As the prime port town of the French Riviera, Nice attracts beachgoers, history buffs and high culture seekers who come to vacation on its Mediterranean shores. There's definitely more to this quirky city than a pebbly waterfront, pastel-colored buildings and palm trees waving in the breeze. Baroque churches surprise you in the maze of the Old Town's twisted streets; modern sculptures dominate the gardens as you stroll in the Place Masséna; ancient Roman ruins provide the backdrop fir summer jazz concerts in Cimiez; and the candy-colored onion-shaped domes of the St. Nicholas Russian Orthodox Cathedral tower overhead as you pass Avenue Nicolas II. But Nice's cultural charms are often interwoven (and sometimes overshadowed) by its reputation for partying. Be sure to leave a little energy for the vibrant nightlife along the Riviera.

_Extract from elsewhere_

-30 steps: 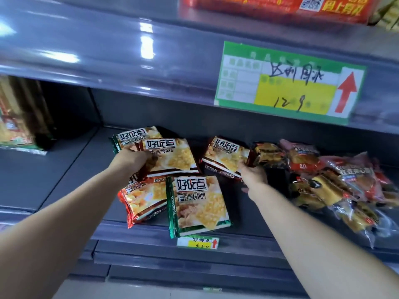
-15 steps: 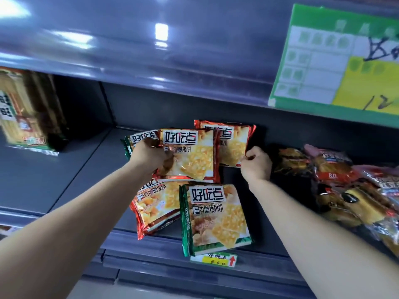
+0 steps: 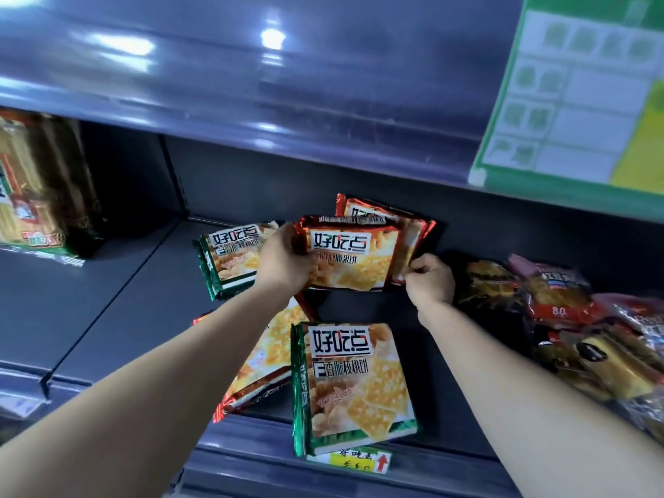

Skirting the English Channel and occupying a hefty portion of northern France, Normandy is known for its Camembert cheese, its apple orchards (thus, cider and brandy too) and its cow-peppered landscape, complete with quaint cities and towns like Rouen, Bayeux and Giverny. But it's also revered for its momentous place in history. The site of the 1944 D-Day invasion, Normandy's beaches, saw a death toll in the thousands but also a changing tide in World War II. Its military cemeteries, memorial museums and the D-Day landing sites bring a huge number of visitors to the region.
The City of Light draws millions of visitors every year with its unforgettable ambiance. Of course, the divine cuisine and vast art collections deserve some of the credit as well. The gentle River Seine rambles through the city, flanked by stately museums, centuries-old churches, and blocks of Rococo- and Neoclassic-design architecture, further enhanced by cascading trees and glowing streetlamps. Peppering the Seine's cobbled walks and graceful bridges are impossibly chic Parisians, probably on their way to the market, cafe or cinema.